**HOW TO COMPLETE THIS TASK**
Print the listing below verbatim, passing over each picture.
[[ DATA EXCERPT, beginning ]]
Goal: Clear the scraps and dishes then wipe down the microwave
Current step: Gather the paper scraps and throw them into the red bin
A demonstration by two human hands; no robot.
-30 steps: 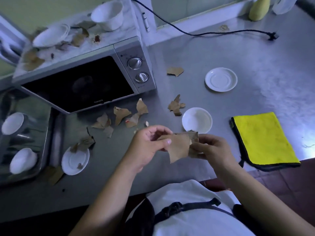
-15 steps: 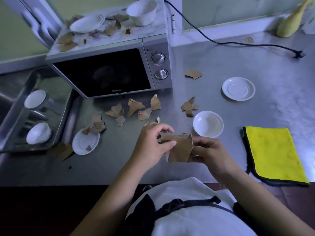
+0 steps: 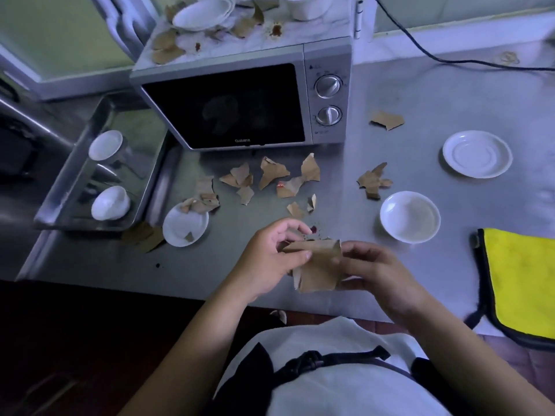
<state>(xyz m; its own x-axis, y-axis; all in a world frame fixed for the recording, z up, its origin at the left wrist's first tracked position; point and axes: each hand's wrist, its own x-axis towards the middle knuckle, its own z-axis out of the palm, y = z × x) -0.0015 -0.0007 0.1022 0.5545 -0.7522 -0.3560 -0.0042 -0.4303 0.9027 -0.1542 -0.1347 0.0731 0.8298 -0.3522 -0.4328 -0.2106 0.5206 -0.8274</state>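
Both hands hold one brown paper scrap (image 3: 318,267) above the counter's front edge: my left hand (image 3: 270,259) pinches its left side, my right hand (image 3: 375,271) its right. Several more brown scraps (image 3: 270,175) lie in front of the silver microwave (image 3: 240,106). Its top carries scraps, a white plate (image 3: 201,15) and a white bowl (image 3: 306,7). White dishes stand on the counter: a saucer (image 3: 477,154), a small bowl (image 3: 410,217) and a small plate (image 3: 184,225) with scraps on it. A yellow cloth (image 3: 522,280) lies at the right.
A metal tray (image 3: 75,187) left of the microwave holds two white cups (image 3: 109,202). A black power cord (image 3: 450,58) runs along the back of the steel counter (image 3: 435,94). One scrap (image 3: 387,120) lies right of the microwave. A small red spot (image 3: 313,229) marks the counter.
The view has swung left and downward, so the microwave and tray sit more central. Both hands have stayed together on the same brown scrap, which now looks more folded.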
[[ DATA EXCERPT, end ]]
**EXPECTED OUTPUT**
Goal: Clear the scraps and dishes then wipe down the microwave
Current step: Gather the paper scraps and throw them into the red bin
A demonstration by two human hands; no robot.
-30 steps: 
-15 steps: 
+0 steps: 
<state>(xyz m; its own x-axis, y-axis; all in a world frame fixed for the recording, z up, its origin at the left wrist's first tracked position; point and axes: each hand's wrist, its own x-axis towards the middle knuckle, its own z-axis out of the palm, y = z × x) -0.0015 -0.0007 0.1022 0.5545 -0.7522 -0.3560 -0.0042 -0.4303 0.9027 -0.1542 -0.1347 0.0731 0.8298 -0.3522 -0.4328 -0.2106 0.5206 -0.8274</state>
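Both hands hold one brown paper scrap (image 3: 318,267) above the counter's front edge: my left hand (image 3: 270,259) pinches its left side, my right hand (image 3: 375,271) its right. Several more brown scraps (image 3: 270,175) lie in front of the silver microwave (image 3: 240,106). Its top carries scraps, a white plate (image 3: 201,15) and a white bowl (image 3: 306,7). White dishes stand on the counter: a saucer (image 3: 477,154), a small bowl (image 3: 410,217) and a small plate (image 3: 184,225) with scraps on it. A yellow cloth (image 3: 522,280) lies at the right.
A metal tray (image 3: 75,187) left of the microwave holds two white cups (image 3: 109,202). A black power cord (image 3: 450,58) runs along the back of the steel counter (image 3: 435,94). One scrap (image 3: 387,120) lies right of the microwave. A small red spot (image 3: 313,229) marks the counter.
The view has swung left and downward, so the microwave and tray sit more central. Both hands have stayed together on the same brown scrap, which now looks more folded.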

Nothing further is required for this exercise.